**Your instructions**: The whole listing should be retyped word for word, apart from the pictures it holds.

▶

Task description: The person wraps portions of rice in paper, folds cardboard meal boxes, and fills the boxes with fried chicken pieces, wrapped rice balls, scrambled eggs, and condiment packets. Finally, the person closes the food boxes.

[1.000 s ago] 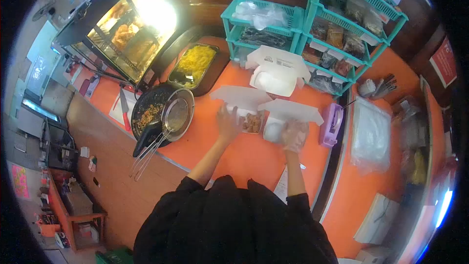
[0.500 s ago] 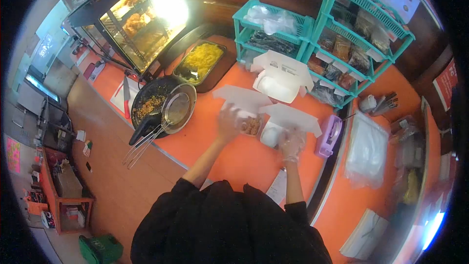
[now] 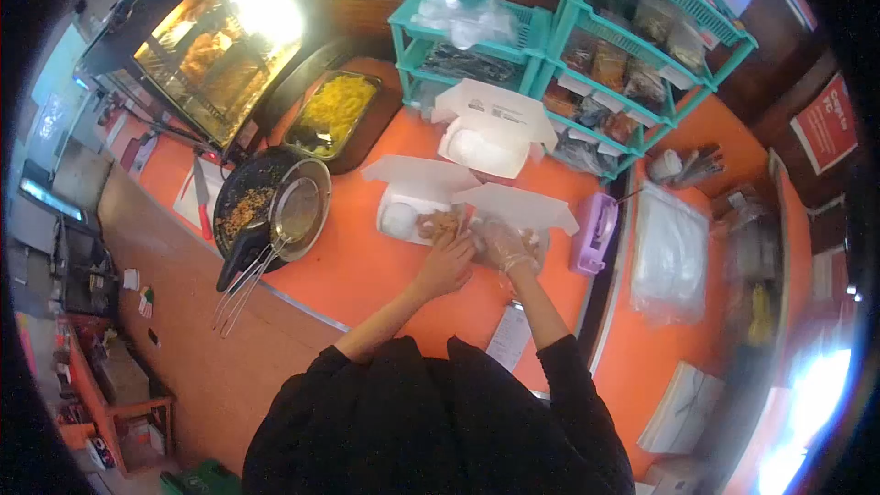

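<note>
Spreading across the middle of the view, the orange counter (image 3: 357, 252) bears the left box (image 3: 417, 172) and the right box (image 3: 522, 204), side by side in front of the person with their lids raised. Both look like thin, light card, so the walls would probably bend under a hard squeeze; support from below, or a light hold on opposite side walls, should suit them best, since the lids look floppy. The left hand (image 3: 446, 266) has its fingers drawn close together at the near right corner of the left box; whether anything is pinched there, I cannot tell. The right hand (image 3: 502, 245), in a clear plastic glove, reaches over the right box and hides part of it; its grip cannot be made out. Inside the left box sits a white mound (image 3: 398, 218), likely soft and easily dented, with brown pieces (image 3: 435, 223) beside it. Those pieces look small and perhaps slippery, best taken by their sides with light fingertip pressure.
</note>
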Available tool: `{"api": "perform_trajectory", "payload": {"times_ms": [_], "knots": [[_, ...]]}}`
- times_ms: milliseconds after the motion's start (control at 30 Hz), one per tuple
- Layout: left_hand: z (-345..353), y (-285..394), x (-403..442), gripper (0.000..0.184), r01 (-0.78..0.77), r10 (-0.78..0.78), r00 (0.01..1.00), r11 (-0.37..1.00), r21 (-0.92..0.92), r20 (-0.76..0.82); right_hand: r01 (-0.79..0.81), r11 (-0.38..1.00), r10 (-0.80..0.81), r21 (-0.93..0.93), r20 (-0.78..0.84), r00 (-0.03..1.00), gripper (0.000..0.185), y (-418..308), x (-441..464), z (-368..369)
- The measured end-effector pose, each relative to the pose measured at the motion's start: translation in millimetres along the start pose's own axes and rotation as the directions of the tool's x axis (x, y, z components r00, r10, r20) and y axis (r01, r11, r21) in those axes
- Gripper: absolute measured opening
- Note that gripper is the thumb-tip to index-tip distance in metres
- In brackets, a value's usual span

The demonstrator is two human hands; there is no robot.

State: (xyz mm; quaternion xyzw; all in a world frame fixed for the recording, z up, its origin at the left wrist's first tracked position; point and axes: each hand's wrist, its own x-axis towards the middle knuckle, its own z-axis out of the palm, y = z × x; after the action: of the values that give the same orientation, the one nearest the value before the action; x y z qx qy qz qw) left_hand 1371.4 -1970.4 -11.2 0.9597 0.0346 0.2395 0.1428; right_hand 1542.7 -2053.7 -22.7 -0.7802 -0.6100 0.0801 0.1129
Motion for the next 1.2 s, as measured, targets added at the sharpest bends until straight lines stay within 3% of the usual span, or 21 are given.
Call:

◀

**Solution for this exercise**:
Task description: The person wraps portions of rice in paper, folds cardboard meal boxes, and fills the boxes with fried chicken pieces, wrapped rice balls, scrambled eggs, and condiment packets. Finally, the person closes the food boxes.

[1.000 s ago] 
[0.500 s ago] 
[now] 

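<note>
Spreading across the middle of the view, the orange counter (image 3: 357, 252) bears the left box (image 3: 417, 172) and the right box (image 3: 522, 204), side by side in front of the person with their lids raised. Both look like thin, light card, so the walls would probably bend under a hard squeeze; support from below, or a light hold on opposite side walls, should suit them best, since the lids look floppy. The left hand (image 3: 446, 266) has its fingers drawn close together at the near right corner of the left box; whether anything is pinched there, I cannot tell. The right hand (image 3: 502, 245), in a clear plastic glove, reaches over the right box and hides part of it; its grip cannot be made out. Inside the left box sits a white mound (image 3: 398, 218), likely soft and easily dented, with brown pieces (image 3: 435, 223) beside it. Those pieces look small and perhaps slippery, best taken by their sides with light fingertip pressure.
</note>
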Available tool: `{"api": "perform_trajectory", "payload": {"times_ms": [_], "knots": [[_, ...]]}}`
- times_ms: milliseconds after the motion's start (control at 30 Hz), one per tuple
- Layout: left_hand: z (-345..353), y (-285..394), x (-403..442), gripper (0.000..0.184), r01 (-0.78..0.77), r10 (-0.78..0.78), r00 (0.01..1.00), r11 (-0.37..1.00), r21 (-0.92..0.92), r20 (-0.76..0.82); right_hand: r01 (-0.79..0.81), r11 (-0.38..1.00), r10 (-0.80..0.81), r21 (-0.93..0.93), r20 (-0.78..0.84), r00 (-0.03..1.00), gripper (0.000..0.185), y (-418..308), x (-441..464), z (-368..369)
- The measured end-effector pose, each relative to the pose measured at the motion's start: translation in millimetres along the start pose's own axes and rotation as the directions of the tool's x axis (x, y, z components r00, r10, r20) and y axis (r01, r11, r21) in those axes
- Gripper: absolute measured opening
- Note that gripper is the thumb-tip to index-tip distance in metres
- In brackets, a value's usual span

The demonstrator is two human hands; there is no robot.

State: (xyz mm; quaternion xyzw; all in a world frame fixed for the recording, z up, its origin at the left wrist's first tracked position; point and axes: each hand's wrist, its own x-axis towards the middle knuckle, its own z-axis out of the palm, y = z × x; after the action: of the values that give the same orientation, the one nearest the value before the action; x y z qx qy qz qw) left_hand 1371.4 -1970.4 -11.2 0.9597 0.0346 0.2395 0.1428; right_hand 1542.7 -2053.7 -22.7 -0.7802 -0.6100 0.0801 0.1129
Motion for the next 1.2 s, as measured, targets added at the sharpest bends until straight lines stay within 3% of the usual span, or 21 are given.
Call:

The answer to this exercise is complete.